I keep goldfish in a 90 gallon with built in overflow and a 29 gal sump. They have to be as messy as discus, and I do 50% water changes once a week. I use a filter sock where the water inputs the sump. Then there are 4X large media bags with eheim media, then a bulkhead on the side of the sump that leads to an external return pump.


----------



## discuspaul (Jul 27, 2010)

Richie88 said:


> Thank you very much niko and discus Paul I appreciate all the help and don't worry I will pm you if I need help.
> 
> I do have 1 question though I'm making this tank to reduce the water changes I'm doing currently will this natural environment not basically cut my water changes down some due to the plants using the nitrates and the large amount of good bacteria removing nitrites and ammonia other small bottom feeders to help clean up after the messy discus?
> 
> Or will all this be in vain I'm trying to get 2 birds with 1 stone a pretty tank compare to bare bottom and some less work water change wise like instead of daily maybe like every 3 days or so? Or maybe if it was really good once a week I can dream


 
There is no question that if you follow your plans for maintaining a low bio-load, with ample sump system, and getting discus of at least 4" in size, you will definitely reduce the need for frequent wcs. I would suggest you could (likely) readily get away with one large wc per week, if you also
undertake some reasonable substrate vacuuming/cleansing while doing that.

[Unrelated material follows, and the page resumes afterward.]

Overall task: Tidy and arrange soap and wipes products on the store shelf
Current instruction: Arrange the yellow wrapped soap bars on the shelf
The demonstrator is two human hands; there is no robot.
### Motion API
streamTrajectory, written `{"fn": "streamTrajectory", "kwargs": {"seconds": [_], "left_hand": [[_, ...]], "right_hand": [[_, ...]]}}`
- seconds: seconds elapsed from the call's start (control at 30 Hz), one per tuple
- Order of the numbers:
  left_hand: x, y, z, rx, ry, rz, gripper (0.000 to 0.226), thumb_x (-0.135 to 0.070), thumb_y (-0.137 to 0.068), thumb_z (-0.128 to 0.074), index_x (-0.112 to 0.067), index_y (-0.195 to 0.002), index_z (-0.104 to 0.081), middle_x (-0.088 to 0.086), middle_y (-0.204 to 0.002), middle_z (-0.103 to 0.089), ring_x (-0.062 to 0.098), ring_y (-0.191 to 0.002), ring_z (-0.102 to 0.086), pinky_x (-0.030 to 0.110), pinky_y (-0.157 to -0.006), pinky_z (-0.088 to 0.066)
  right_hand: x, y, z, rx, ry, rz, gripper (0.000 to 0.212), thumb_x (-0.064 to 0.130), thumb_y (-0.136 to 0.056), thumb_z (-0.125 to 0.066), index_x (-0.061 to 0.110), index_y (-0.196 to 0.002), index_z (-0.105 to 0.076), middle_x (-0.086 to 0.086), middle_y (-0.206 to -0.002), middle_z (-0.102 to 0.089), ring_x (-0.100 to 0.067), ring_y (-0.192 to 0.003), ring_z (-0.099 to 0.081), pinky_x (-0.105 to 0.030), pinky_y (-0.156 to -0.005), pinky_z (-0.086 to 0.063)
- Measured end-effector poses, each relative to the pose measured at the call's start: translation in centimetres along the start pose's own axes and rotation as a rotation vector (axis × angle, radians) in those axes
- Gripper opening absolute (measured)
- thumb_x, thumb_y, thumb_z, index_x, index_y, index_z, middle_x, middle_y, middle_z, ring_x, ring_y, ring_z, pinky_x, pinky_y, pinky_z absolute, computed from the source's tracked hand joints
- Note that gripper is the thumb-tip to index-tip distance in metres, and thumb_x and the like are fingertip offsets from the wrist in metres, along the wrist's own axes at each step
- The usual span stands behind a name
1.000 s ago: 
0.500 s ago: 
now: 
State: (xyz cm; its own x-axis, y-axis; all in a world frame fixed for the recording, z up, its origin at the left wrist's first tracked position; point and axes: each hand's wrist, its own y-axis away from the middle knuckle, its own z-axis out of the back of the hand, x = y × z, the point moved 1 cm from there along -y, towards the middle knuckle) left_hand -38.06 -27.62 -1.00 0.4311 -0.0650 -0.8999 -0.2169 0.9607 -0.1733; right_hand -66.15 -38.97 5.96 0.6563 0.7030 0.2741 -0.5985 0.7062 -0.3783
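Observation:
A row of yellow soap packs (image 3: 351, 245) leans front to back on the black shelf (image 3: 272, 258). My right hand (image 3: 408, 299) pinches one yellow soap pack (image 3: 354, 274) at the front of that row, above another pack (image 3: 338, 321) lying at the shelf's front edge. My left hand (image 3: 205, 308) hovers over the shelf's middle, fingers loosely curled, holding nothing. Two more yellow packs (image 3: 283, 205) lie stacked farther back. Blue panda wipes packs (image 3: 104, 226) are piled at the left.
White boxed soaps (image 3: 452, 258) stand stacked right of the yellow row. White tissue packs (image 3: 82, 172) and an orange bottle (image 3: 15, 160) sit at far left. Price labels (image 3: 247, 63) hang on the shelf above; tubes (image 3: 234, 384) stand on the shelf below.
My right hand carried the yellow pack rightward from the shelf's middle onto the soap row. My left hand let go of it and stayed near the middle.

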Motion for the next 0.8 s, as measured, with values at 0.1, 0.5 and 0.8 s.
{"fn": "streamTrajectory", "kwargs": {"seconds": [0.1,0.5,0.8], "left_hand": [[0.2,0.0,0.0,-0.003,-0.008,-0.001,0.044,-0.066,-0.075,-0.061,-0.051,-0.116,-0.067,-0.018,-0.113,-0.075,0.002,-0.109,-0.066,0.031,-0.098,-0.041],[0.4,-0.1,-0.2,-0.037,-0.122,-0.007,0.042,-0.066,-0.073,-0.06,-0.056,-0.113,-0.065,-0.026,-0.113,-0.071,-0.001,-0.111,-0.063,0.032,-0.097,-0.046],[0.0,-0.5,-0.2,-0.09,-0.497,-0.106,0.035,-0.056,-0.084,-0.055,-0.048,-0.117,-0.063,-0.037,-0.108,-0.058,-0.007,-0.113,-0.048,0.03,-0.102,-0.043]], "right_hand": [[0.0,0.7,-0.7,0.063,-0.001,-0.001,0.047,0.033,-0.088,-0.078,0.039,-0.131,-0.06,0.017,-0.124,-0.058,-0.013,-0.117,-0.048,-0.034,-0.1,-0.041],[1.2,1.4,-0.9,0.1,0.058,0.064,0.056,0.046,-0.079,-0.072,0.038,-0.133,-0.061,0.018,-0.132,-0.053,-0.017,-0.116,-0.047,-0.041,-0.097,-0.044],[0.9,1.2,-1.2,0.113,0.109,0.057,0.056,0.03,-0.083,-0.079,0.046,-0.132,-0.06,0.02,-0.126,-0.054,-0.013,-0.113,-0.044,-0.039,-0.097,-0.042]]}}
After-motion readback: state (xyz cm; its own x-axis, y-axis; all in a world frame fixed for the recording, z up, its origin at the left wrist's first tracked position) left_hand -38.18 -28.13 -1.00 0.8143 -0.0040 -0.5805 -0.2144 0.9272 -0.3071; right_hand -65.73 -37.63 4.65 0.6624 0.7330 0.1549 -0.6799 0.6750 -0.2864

Depending on how well you are able to maintain high water quality and conditions, your discus' growth should not be limited to any serious extent, although their development to full maturity/size potential may be slowed up beyond the norm.
If you see your way clear to doing 2 wcs per week, I believe you could easily produce a pretty much ideal environment for the discus.


----------



## mjweismann (Mar 21, 2004)

Paul, why pool filter sand and not something like Seachem Fluorite or Fluorite sand or the two mixed together to give plant roots something to grab onto? How bout Eco-Complete?


----------



## discuspaul (Jul 27, 2010)

Those substrates are excellent tank-bottom mediums and should definitely be considered for use in many, if not most, planted tank set-ups with a variety of fish species.

In fact, some of those, in my view, are just a shade less desirable than PFS, primarily due to their generally being more expensive.

With discus however, and as you may know, one of the most important measures of success is to maintain the highest water quality and conditions possible, which is achievable largely through fastidious tank cleansing husbandry.

To make a long story very short, over many years of keeping discus, and after having used many different types of substrates in planted environments, I've found that pool filter sand is the easiest medium in which to produce & maintain squeaky clean conditions in a planted discus tank. 

It's clean, dust and grit-free, dense enough not to get sucked up when vacuuming, and will not get free-floating into the water column to clog filtration systems when disturbed. It looks good too, and will grow plants very well with the ongoing regular use of root tab ferts.
And you won't get the same optimum results at maintaining high quality tank bottom conditions by mixing anything with PFS, or topping some other substrate with PFS.
Hope that explains to a degree.
In any event, that's my view, and I'll stick to it. LOL


----------



## mjweismann (Mar 21, 2004)

It does, Paul. Thank you. After being out of the hobby for I don't want to say how long, I'm looking to do something similar to Richie, but likely even bigger. I do have one other question for a Discus expert though. The one thing that would keep me from Discus is the temperature requirements because I think it cuts down on the variety of co-inhabitants you can choose from. What would you say is the lowest safe temp you can keep Discus at? Oh and I lied, one last question on substrate. I tended to want to go black because I thought it's the best to show off the color of fish. Do you think white works for that too? --Mike


----------



## discuspaul (Jul 27, 2010)

Your questions are very good, Mike, but could have a range of different answers which might all have some merit.
I'm no discus expert, but I'll give you some answers based on what I believe is quite acceptable.
- Temp: For near adult, or adult discus, (4" or larger) I believe the temp to be maintained on a relatively constant basis should not be lower than 82 F.
For juvenile discus, say 2" to 4" in size, I'd say up that by 2 degrees, to minimum 84 F.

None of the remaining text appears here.